### Task brief
Exactly as written, transcribe the data from its opening line through the line containing "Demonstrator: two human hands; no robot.". Leave every picture out.

### Input data

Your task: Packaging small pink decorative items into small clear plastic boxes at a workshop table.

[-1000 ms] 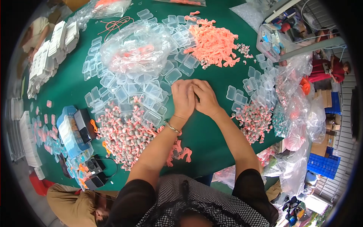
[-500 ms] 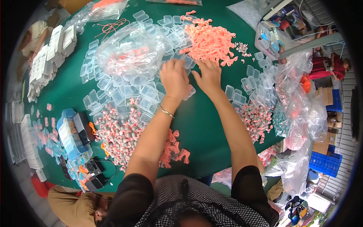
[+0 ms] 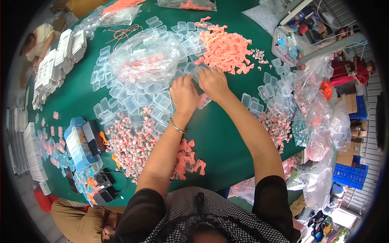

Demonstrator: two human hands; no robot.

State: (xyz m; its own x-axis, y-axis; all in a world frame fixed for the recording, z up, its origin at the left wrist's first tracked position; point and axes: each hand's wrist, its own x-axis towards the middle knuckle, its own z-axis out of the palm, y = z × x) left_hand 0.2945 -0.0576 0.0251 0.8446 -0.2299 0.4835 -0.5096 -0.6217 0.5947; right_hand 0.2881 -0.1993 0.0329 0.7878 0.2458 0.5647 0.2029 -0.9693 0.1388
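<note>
My left hand (image 3: 184, 96) is over the middle of the green table, its fingers curled and its tips pointing away from me. Close beside it, my right hand (image 3: 213, 84) has its fingers bent and drawn together. Just beyond both hands lie clear plastic boxes (image 3: 192, 69); whether the fingers grip one is hidden. Between my wrists a small clear box (image 3: 203, 101) with something pink in it rests on the cloth. A heap of looped coral cords (image 3: 227, 49) lies beyond my right hand. Small pink-and-grey pieces (image 3: 131, 143) are piled left of my left forearm.
A large clear bag (image 3: 146, 56) with coral contents lies on more boxes at the far left. Coral cord bundles (image 3: 188, 162) sit by my left forearm. A second pile of pink-and-grey pieces (image 3: 276, 127) is at right. White trays (image 3: 60, 60) are stacked at left; other people are nearby.
My right hand has moved left and slightly nearer me, and its spread thumb and fingers have come together. My left hand has shifted slightly nearer me. The view has shifted a little.
</note>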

### Expected answer
Your task: Packaging small pink decorative items into small clear plastic boxes at a workshop table.

[-1000 ms] 
[-500 ms] 
[+0 ms] 

Demonstrator: two human hands; no robot.

Nothing else goes in the answer.